Tandberg and Cisco are working together to provide eight UK hospitals with a clinical connection system that uses a mix of videoconferencing and network technologies.
Tandberg is linking its video systems to Cisco’s Clinical Connection Suite, which provides real-time communications, monitoring, collaboration, and resource tracking,
The network is being deployed to eight regional hospitals and 32 remote sites by the NHS in order to help diagnose and treat cancer patients. Faced with mamixising the productivity of ‘a limited number of radiologists, pathologists and oncologists’, the NHS has installed the system to allow cancer
specialists to collaborate on patient diagnosis and treatment plans.

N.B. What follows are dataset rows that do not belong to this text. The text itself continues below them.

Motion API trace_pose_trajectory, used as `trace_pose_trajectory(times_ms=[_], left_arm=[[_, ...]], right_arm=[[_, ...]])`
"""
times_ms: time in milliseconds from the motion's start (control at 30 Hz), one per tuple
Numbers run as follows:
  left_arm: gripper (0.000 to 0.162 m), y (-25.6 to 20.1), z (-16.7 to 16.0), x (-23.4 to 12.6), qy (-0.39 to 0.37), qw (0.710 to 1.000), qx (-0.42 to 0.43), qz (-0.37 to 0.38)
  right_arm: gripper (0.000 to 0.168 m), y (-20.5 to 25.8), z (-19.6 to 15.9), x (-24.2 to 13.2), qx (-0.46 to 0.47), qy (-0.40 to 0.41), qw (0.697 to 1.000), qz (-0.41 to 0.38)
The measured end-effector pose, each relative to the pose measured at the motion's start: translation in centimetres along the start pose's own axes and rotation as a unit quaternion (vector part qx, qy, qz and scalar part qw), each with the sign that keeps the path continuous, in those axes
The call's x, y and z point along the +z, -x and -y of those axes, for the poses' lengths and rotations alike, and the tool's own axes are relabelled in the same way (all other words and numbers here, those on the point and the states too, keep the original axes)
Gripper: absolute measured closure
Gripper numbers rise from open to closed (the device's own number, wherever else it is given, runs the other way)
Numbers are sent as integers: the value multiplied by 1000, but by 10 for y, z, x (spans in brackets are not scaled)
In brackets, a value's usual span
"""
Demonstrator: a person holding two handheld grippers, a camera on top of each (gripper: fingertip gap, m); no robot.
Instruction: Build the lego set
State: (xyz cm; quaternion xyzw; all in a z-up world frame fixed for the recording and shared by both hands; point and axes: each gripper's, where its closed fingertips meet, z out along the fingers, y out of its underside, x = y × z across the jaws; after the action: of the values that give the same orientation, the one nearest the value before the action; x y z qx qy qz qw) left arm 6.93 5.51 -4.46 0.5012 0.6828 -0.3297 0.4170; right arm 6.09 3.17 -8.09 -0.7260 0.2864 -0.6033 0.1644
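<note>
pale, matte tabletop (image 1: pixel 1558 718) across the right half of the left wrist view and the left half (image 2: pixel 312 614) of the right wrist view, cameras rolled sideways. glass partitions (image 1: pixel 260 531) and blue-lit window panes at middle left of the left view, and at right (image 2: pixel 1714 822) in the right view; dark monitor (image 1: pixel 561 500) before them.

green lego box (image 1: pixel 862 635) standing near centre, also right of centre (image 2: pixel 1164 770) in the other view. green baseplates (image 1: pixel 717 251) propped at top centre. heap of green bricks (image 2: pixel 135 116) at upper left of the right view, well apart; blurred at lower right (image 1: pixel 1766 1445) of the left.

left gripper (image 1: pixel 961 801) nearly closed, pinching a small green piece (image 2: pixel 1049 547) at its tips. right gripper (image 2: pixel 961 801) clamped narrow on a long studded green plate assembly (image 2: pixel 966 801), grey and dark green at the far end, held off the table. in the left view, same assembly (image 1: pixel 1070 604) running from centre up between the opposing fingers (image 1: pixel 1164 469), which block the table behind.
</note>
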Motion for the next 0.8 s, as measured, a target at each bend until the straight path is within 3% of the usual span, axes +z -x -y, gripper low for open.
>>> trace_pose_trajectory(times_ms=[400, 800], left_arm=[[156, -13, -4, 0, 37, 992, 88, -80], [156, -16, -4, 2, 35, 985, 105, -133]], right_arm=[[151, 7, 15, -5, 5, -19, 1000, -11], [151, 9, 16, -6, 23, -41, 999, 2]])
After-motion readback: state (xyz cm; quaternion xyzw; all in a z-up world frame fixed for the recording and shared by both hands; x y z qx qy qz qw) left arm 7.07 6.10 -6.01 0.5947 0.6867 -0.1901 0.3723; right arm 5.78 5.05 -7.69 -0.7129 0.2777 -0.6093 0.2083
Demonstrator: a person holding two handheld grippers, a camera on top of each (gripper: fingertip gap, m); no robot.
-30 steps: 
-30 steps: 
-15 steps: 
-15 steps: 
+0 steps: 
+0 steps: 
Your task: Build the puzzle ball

‘Since deploying our video systems for multi-disciplinary teamwork within
cancer networks, we’ve seen a reduction in patient waiting,’ said NHS
Communications Specialist Gus Hartley. ‘We treat patients
more effectively and clinicians make more effective use of their time.’
The Tandberg-Cisco collaborative care customers are able to collaborate over
video for administration in real time, grand rounds, continuing medical
education (CME), translation services and assisted surgery, says Tandberg.
The Tandberg-Cisco Telehealth systems have also been deployed at The University of California-Davis Medical Center (UCDMC), where patients and staff can now visually confer with medical institutions and specialists around the world, and at The Grampians Rural Health Alliance Network (GRAHNet) in Australia. GRAHNet is being used to connect 40 remote hospitals.